Pull every "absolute" line out of the data below.

(Beginning of Data section)

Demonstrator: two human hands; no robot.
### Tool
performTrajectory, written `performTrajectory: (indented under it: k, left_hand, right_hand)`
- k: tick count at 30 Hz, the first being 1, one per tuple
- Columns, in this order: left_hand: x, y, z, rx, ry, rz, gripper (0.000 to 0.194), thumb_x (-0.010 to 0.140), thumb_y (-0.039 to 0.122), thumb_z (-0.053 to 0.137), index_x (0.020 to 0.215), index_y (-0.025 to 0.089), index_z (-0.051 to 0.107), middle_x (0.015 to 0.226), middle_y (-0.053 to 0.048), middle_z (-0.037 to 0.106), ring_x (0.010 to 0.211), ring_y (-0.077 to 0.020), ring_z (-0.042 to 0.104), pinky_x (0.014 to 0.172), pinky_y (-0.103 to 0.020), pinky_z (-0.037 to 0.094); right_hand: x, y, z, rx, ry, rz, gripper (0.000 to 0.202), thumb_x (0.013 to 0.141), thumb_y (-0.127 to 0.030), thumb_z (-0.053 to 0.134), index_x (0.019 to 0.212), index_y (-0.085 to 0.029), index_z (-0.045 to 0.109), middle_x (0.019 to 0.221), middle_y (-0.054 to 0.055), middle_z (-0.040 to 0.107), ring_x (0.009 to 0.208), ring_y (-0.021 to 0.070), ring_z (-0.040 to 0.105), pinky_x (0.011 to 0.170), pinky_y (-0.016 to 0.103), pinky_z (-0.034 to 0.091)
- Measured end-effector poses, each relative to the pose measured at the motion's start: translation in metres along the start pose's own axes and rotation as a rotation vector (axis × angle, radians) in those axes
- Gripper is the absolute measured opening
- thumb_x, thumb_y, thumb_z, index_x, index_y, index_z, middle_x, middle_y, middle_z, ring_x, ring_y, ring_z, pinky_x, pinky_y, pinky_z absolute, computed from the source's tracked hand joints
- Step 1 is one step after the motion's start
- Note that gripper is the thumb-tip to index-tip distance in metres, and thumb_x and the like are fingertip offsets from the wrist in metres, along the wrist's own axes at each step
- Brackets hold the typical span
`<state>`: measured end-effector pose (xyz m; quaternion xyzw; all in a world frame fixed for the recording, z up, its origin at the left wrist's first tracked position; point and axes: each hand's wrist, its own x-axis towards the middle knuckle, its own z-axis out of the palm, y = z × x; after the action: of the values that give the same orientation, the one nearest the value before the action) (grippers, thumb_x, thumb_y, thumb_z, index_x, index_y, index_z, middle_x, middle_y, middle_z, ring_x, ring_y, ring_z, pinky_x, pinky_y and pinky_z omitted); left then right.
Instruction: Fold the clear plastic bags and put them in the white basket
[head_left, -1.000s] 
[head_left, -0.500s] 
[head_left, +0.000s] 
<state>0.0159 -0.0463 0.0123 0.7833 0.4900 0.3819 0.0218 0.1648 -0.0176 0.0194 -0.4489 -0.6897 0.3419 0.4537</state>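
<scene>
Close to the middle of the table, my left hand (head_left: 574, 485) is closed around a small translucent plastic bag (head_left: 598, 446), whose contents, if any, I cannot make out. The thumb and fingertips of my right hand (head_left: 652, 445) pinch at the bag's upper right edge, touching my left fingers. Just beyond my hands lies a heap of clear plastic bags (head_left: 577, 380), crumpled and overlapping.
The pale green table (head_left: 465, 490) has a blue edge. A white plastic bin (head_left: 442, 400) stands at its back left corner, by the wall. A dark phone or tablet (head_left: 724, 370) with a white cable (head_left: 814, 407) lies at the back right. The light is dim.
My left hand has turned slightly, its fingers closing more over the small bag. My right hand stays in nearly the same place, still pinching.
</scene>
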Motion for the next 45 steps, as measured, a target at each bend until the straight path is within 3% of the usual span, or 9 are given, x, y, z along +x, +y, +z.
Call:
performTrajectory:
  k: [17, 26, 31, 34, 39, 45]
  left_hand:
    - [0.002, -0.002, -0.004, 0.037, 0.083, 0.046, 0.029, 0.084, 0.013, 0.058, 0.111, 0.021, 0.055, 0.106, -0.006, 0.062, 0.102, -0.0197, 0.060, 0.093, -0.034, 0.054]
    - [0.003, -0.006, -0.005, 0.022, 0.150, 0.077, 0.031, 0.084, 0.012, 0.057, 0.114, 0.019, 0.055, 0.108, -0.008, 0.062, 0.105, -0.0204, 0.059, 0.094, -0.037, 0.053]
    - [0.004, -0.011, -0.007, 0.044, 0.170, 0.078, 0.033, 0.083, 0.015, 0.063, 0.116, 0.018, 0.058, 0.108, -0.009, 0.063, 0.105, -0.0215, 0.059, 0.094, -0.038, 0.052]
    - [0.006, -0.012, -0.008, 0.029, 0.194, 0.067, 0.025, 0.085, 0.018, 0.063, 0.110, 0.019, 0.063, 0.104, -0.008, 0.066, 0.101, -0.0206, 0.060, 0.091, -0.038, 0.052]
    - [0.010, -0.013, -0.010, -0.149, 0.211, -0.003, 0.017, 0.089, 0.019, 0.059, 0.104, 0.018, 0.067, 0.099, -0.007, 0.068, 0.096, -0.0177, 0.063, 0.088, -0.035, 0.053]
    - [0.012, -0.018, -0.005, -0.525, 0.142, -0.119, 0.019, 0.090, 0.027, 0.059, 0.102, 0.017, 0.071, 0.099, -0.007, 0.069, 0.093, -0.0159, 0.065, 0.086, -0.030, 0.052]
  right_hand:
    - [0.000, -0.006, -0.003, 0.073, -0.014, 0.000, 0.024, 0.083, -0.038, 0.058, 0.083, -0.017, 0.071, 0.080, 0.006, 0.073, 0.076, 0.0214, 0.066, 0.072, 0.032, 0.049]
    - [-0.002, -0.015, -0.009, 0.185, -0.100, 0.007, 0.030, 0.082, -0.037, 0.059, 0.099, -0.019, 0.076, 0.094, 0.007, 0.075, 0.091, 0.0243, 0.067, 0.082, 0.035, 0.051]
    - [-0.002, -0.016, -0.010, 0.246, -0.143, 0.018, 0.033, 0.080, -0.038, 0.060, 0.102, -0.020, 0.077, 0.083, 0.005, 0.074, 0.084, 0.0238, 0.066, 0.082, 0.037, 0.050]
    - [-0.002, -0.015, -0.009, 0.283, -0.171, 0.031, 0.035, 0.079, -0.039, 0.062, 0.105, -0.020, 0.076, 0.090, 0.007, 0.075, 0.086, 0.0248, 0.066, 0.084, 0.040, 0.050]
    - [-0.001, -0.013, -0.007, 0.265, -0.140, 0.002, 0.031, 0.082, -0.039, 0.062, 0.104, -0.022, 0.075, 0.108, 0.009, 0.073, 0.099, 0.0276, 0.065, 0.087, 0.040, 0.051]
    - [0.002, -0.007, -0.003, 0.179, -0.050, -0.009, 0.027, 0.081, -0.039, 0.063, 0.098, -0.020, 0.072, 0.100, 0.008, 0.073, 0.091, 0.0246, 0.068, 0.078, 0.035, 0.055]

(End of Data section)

Written solution>
- Gripper is the absolute measured opening
- thumb_x, thumb_y, thumb_z, index_x, index_y, index_z, middle_x, middle_y, middle_z, ring_x, ring_y, ring_z, pinky_x, pinky_y, pinky_z absolute, computed from the source's tracked hand joints

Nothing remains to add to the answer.